Daniele and Agnese arrived at this stage. "We met in Santiago de Compostela, and we discerned in prayer that we wanted to spend our lives for others, with a strong desire for community life. I was in the Pietre Vive as a volunteer and Daniele was a pilgrim. Fr Mariano Iacobellis, who was not yet a priest at the time, helped us on our journey as a couple, while Fr Jean-Paul Hernandez oriented us towards the reality of the Jesuits in Parma'.
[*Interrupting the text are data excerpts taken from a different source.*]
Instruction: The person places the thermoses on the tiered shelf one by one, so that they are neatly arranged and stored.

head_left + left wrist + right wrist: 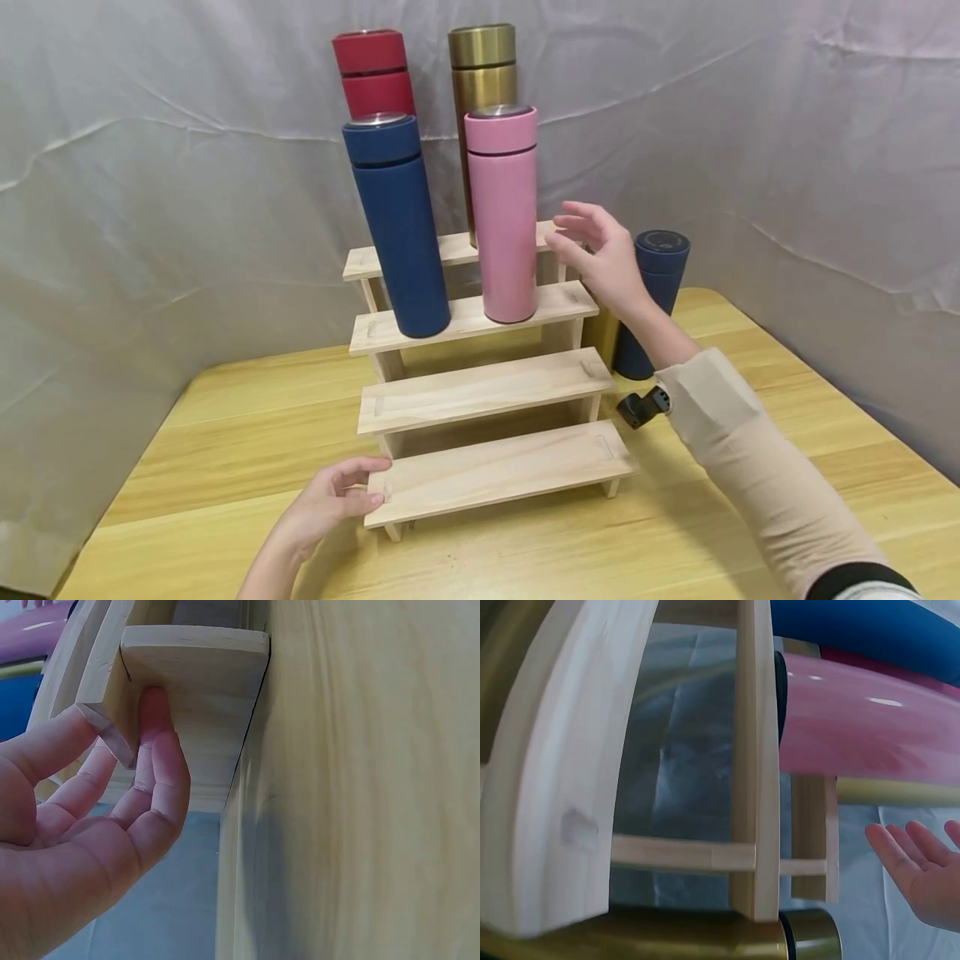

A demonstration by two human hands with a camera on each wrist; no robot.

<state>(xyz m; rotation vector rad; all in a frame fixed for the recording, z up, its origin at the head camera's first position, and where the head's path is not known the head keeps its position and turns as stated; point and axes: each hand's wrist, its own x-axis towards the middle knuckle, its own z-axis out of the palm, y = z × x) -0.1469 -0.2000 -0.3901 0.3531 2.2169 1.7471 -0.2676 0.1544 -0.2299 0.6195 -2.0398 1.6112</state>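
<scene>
A stepped wooden display rack [487, 392] stands on the table. My left hand [326, 504] holds the left end of its lowest shelf [498, 477], thumb on the board and fingers curled beneath it, as the left wrist view shows. A pink thermos [504, 225] and a blue thermos [401, 237] stand upright on the third shelf up. Behind them, a red thermos [375, 79] and a gold thermos [486, 75] are on the top shelf, partly hidden. My right hand [600, 254] hovers just right of the pink thermos, fingers loosely bent and nothing in it.
Beside the rack's right side another blue thermos [660, 279] stands on the table [247, 433]. A second gold thermos [814, 935] lies close by, mostly hidden behind the rack in the head view. Grey cloth [187, 183] hangs behind everything.
</scene>
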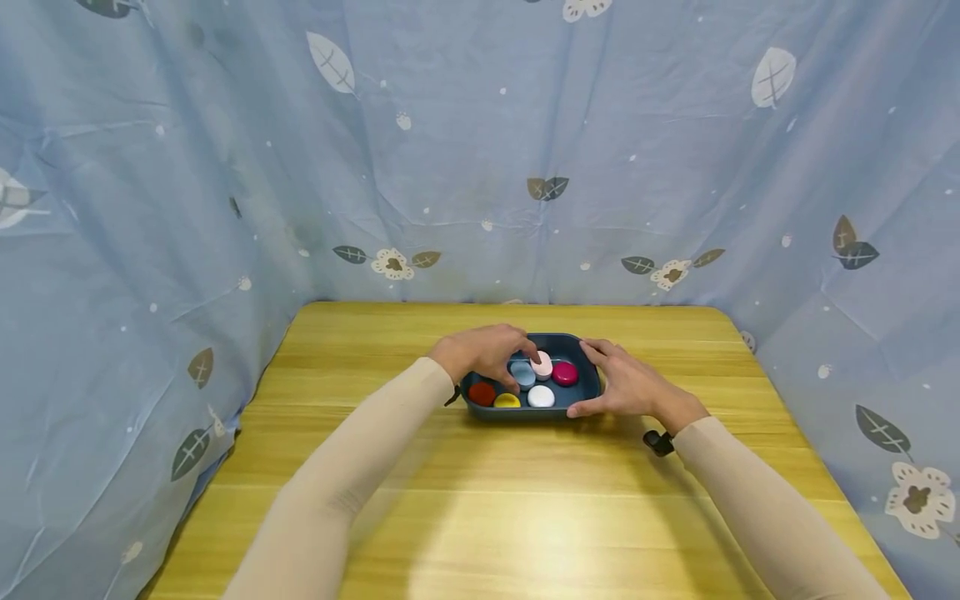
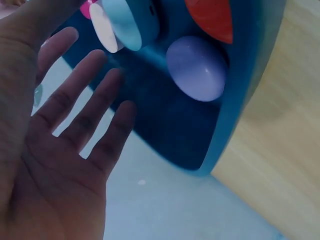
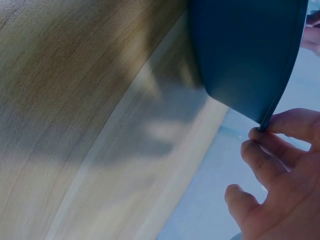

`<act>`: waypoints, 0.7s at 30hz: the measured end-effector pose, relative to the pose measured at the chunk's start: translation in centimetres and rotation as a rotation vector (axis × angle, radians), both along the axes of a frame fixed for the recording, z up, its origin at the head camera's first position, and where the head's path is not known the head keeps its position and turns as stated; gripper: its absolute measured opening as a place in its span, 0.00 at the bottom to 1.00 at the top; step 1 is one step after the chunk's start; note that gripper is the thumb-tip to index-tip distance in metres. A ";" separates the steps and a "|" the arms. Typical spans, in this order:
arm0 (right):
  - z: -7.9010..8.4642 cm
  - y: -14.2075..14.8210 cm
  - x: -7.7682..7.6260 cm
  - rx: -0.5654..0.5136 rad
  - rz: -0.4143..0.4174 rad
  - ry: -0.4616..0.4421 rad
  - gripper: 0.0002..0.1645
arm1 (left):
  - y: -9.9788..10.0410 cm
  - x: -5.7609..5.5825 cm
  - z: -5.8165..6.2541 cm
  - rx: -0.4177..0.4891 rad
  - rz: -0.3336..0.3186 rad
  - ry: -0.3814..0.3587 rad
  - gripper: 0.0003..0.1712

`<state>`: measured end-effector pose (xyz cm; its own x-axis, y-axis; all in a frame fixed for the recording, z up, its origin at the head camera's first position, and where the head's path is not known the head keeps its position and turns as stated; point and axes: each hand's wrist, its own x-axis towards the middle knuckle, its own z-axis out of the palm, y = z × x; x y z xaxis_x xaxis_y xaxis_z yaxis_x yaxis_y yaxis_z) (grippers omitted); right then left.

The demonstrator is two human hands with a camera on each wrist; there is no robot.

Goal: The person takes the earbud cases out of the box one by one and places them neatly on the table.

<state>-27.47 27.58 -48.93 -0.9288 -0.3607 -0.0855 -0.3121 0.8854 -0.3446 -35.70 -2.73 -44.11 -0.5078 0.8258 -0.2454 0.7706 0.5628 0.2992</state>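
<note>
A dark blue tray [image 1: 517,413] with rounded corners holds several small rounded pieces. Light blue [image 1: 522,375], pale pink [image 1: 543,370] and crimson [image 1: 566,373] ones lie towards the back, while red [image 1: 481,394], yellow [image 1: 507,402] and white [image 1: 541,397] ones lie along the front. A purple piece [image 2: 196,68] shows only in the left wrist view. My left hand [image 1: 487,352] reaches over the tray with fingers spread, thumb and index beside the light blue and pale pink pieces; contact is unclear. At the tray's right end, my right hand [image 1: 632,385] grips the rim between thumb and fingers.
The tray stands on a wooden table [image 1: 525,500], towards its back edge. A blue curtain [image 1: 480,150] with leaf and flower prints hangs behind and along both sides. A small black device [image 1: 658,442] sits by the right wrist.
</note>
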 end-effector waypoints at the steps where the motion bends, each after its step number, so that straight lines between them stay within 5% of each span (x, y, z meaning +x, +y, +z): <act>1: 0.0 0.0 0.0 0.002 -0.001 -0.002 0.87 | 0.1 -0.1 -0.2 -0.007 0.002 -0.007 0.36; 21: -0.1 0.1 0.0 -0.024 -0.008 -0.003 0.88 | 1.0 -1.2 -2.1 -0.009 0.056 -0.112 0.21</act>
Welcoming people in difficulty

In 2021, Julia was born. Activities started to take place again. These included online meetings with Fr Giulio Parnofiello for Advent, with Fr Jean-Luis Ska for Lent and Easter time, then with Fr Vincenzo Anselmo for a retreat in person. In March 2022, the desire to use the large flat on the fourth floor of the building to welcome people in difficulty became a reality: a collaboration with the association for refugees, CIAC, was established and two Afghan refugee families, eight people in all, were housed in the house. "During Easter we live in the space that used to belong to the Jesuits".

"There are two things we desire: to journey with all the members of the association, to grow together and propose new initiatives, and to build a community with the other people living in the house. In building the community, we are now being guided on the way forward by a couple who have been living this community style in ‘The Tent of Abraham’ for about 25 years. We have been experimenting with this accompaniment for a year. Now it is a question of putting into practice what we have learnt.

A rich calendar of planned activities

Besides community building, which is currently in the running-in phase, there is a rich calendar of planned activities: Spirituality and Prayer with a biblical weekend from 25 to 27 November, the experience of the Spiritual Exercises during Advent and Biblical Meditations during Lent and Easter time. These activities also include biblical psychodrama with Fr Beppe Bertagna, the Enneagram and three meetings on "Fabrizio De Andrè, singer of the poor". "We also want to open the house for young people and interested adults". "Difficulties and profound intuitions alternate" they confide, "but there is something that pushes us forward".